Segment Open

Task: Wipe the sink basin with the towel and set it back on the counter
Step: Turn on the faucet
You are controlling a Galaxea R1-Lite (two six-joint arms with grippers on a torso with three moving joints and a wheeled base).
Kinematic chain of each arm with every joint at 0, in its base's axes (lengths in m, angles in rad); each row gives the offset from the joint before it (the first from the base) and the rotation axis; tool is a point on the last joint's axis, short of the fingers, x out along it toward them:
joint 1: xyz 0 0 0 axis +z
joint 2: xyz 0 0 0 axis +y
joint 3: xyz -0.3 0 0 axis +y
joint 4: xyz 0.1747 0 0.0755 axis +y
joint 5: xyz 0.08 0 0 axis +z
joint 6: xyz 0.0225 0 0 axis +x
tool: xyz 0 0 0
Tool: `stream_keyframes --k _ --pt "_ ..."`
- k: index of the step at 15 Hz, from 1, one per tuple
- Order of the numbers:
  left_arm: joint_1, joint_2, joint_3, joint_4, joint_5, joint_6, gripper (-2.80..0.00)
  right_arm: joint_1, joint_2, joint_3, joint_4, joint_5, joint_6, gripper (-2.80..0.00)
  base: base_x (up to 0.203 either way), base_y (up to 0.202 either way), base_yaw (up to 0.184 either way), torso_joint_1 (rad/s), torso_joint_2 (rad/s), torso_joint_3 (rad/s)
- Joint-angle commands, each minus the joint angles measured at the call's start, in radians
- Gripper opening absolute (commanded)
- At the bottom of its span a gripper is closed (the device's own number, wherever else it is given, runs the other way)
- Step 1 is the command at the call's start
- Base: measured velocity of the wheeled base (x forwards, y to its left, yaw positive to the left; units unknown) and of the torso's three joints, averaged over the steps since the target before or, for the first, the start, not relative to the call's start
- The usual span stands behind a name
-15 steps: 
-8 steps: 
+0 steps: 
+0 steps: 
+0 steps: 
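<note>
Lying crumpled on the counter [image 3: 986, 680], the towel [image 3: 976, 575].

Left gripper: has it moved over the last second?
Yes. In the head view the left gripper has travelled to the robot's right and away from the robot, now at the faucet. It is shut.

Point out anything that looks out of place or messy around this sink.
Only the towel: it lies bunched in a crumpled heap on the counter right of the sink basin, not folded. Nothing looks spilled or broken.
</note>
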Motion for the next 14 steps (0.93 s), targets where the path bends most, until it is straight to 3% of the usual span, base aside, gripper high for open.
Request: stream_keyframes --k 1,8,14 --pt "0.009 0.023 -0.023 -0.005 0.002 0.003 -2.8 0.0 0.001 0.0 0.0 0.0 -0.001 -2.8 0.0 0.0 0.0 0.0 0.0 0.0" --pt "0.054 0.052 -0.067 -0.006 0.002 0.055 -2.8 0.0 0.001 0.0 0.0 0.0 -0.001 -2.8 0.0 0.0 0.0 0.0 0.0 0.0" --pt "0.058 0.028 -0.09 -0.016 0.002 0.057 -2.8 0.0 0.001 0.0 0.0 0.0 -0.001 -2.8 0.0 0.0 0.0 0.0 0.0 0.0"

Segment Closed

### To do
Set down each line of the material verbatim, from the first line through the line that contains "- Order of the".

### Exercise solution
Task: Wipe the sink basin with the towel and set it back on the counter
Step: Turn on the faucet
You are controlling a Galaxea R1-Lite (two six-joint arms with grippers on a torso with three moving joints and a wheeled base).
Kinematic chain of each arm with every joint at 0, in its base's axes (lengths in m, angles in rad); each row gives the offset from the joint before it (the first from the base) and the rotation axis; tool is a point on the last joint's axis, short of the fingers, x out along it toward them:
joint 1: xyz 0 0 0 axis +z
joint 2: xyz 0 0 0 axis +y
joint 3: xyz -0.3 0 0 axis +y
joint 4: xyz 0.1747 0 0.0755 axis +y
joint 5: xyz 0.08 0 0 axis +z
joint 6: xyz 0.0225 0 0 axis +x
tool: xyz 0 0 0
Tool: `stream_keyframes --k _ --pt "_ ..."`
- k: index of the step at 15 Hz, from 1, one per tuple
- Order of the numbers:

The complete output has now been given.